Ma banque de données bien organisée de stéréotypes s’est pris une grosse rouste dans le chignon quand j’ai réalisé que monsieur moulax allait, en réalité, assurer aussi le cours suivant. De yoga donc. Whaaaaaaat ? Et mon citron chaud ? Et mon pull en laine ?

Il nous invite à mettre les tapis en rond et se place au milieu pour commencer à nous donner quelques instructions. Sa posture et son débit de parole me font penser à un entraîneur de foot qui prépare ses joueurs à un tacle de l’équipe adverse: Bon, on est ici pour atteindre la plénitude, d’accord ? On va chasser les pensées négatives et libérer le mental, ok ? Ouais coach.


Mon cœur en carton plume a quand même un peu frémi quand, d’un coup, il s’arrête de parler, se dirige vers un tapis et le replace en grommelant que la façon dont il est placé n’est pas feng shui. Ok, je te laisse une chance moulino.


Il éteint les lumières de la salle, je suis au comble de la curiosité. Je ne sais pas encore que ce cours de yoga sera de l’audio guide du début à la fin. Il n’exécute quasi aucune posture (peut-être craint-il de craquer son legging hyper ajusté), et pilote nos mouvements avec sa voix.

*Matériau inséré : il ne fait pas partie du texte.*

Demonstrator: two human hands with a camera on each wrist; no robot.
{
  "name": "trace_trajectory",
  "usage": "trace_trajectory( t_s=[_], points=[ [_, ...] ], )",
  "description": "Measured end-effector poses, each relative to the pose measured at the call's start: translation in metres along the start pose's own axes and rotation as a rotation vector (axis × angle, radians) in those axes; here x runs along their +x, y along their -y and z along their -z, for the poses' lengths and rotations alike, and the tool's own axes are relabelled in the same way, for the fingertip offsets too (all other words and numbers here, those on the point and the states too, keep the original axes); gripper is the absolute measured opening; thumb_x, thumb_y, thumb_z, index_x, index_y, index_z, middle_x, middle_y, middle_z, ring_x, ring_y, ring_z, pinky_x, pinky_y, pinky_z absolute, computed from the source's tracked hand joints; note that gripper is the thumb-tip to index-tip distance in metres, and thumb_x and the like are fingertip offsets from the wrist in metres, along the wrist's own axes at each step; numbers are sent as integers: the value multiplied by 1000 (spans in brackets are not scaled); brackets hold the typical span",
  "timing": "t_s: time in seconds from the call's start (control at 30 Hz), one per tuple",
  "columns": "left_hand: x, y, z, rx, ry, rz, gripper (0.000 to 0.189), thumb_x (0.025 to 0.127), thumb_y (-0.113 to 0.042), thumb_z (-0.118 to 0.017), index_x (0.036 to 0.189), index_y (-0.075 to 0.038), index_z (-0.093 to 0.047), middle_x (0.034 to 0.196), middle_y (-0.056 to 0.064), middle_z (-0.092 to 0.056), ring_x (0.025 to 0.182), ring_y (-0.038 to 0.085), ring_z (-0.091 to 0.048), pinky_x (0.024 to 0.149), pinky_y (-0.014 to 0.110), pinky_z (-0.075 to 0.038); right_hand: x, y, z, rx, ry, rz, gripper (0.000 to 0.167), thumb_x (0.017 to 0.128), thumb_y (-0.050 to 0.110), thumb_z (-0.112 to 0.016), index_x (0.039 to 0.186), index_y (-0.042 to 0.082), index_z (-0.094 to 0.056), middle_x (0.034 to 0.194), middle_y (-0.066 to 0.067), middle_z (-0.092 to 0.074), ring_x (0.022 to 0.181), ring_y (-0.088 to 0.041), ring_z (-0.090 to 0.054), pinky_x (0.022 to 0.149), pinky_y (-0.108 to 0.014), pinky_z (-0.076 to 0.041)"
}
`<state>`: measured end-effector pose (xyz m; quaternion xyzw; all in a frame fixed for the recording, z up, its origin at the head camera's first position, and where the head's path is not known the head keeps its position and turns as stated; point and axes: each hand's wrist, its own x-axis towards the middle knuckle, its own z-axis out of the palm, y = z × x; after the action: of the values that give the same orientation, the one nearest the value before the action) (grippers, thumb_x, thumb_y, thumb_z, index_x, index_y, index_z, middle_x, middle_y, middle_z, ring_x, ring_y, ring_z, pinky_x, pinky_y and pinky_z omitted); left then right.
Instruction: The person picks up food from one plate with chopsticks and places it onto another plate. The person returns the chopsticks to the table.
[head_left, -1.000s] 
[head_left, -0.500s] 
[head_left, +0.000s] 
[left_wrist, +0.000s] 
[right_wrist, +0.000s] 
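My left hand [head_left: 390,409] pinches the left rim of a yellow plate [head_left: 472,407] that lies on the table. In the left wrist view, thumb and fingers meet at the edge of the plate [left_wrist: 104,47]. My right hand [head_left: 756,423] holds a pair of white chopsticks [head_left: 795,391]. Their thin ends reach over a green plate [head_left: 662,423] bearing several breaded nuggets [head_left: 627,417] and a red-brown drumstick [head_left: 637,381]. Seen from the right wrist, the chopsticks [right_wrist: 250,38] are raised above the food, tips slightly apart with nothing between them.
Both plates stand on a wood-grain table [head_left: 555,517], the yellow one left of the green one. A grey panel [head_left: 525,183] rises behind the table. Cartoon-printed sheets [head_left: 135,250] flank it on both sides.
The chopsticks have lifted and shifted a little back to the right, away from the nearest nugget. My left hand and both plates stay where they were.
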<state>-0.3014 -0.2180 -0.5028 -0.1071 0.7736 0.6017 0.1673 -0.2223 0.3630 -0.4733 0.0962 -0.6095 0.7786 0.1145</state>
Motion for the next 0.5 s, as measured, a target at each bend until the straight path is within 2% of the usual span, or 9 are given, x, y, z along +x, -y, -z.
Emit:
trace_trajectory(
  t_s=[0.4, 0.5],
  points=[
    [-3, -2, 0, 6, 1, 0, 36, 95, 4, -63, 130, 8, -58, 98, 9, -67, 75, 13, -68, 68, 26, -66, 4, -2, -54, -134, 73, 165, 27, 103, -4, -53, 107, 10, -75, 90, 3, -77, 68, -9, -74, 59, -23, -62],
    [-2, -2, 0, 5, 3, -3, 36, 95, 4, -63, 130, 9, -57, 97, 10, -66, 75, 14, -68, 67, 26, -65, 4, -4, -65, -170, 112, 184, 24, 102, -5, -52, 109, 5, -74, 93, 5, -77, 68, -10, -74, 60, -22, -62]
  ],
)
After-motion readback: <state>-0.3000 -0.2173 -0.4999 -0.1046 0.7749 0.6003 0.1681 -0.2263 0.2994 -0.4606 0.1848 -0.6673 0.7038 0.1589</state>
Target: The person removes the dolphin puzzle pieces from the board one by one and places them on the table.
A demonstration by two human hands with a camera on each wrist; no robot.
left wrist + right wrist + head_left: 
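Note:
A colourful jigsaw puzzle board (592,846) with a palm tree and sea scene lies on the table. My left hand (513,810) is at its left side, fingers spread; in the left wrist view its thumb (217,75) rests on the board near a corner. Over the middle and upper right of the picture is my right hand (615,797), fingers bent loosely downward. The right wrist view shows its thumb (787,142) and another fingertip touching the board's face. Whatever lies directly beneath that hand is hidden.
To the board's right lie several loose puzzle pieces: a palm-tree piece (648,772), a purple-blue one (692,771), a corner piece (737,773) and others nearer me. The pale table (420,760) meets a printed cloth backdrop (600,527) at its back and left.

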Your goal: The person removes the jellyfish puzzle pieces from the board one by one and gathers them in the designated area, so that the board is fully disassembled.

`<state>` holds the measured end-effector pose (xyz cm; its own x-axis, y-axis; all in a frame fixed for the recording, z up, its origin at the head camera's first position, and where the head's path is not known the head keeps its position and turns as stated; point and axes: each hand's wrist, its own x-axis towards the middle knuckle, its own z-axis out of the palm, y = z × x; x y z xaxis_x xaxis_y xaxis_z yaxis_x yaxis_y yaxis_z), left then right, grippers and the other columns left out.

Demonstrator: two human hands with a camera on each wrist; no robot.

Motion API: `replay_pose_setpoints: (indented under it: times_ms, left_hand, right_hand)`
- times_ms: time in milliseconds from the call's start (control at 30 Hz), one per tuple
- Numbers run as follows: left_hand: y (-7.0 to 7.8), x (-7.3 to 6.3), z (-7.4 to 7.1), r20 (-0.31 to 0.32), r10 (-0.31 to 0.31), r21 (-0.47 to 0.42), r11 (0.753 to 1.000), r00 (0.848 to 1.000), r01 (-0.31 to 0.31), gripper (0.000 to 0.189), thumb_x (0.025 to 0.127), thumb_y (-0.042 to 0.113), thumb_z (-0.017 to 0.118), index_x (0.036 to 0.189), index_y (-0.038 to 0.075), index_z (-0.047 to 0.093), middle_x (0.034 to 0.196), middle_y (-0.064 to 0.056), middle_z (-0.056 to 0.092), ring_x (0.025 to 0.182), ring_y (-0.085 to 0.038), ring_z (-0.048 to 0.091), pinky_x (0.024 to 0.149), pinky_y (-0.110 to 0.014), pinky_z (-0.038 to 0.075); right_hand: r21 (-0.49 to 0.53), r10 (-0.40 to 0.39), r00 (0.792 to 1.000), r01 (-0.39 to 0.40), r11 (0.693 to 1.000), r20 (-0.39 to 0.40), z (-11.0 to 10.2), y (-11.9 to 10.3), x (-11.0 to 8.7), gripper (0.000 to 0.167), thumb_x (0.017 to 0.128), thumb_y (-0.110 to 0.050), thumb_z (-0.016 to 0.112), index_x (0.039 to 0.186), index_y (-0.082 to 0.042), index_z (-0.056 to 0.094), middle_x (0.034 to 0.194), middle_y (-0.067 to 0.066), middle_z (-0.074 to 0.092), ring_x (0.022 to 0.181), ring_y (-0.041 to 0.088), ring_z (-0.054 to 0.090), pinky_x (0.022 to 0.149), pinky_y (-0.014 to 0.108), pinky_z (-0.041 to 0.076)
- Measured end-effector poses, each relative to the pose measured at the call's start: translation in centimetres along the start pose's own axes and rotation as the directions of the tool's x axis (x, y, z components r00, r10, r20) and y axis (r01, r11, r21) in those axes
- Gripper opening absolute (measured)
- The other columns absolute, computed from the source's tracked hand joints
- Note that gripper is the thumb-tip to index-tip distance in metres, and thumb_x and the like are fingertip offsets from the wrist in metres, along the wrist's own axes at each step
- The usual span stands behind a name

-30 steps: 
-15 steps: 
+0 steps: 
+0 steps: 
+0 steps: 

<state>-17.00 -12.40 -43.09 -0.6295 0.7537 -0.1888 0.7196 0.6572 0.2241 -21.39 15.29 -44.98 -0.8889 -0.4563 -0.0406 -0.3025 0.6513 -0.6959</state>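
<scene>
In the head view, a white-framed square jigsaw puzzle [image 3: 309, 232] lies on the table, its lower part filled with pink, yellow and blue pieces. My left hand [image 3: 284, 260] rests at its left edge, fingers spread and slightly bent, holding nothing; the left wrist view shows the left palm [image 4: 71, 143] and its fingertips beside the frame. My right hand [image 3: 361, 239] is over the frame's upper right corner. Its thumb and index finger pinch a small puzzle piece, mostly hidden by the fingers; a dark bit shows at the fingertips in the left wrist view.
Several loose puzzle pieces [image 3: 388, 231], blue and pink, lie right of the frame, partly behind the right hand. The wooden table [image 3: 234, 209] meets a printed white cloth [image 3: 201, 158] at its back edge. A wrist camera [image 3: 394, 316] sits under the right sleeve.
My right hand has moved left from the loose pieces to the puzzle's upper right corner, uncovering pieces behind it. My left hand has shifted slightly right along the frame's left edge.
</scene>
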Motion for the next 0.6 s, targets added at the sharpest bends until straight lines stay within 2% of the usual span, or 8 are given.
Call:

Je continue depuis à assister à son cours, toujours un peu circonspecte, mais avec entrain tout de même. Je ne constate toujours aucune amélioration de ma souplesse et ne parviens toujours pas à méditer, probablement parce que lors des derniers cours je pensais trop à ce que j’allais écrire dessus...

Voilà, si ça tombe, mon rapport au yoga aura toujours un peu l’air d’une boutade, toujours un peu en décalage avec l’imagerie absolue que l’on m’a ou que je me suis imposé de cette pratique.


J’écoute la radio distraitement, j’entends un mec dire que la souplesse, même si on peut la travailler, est une prédisposition génétique. Aaaah. Plénigratitude.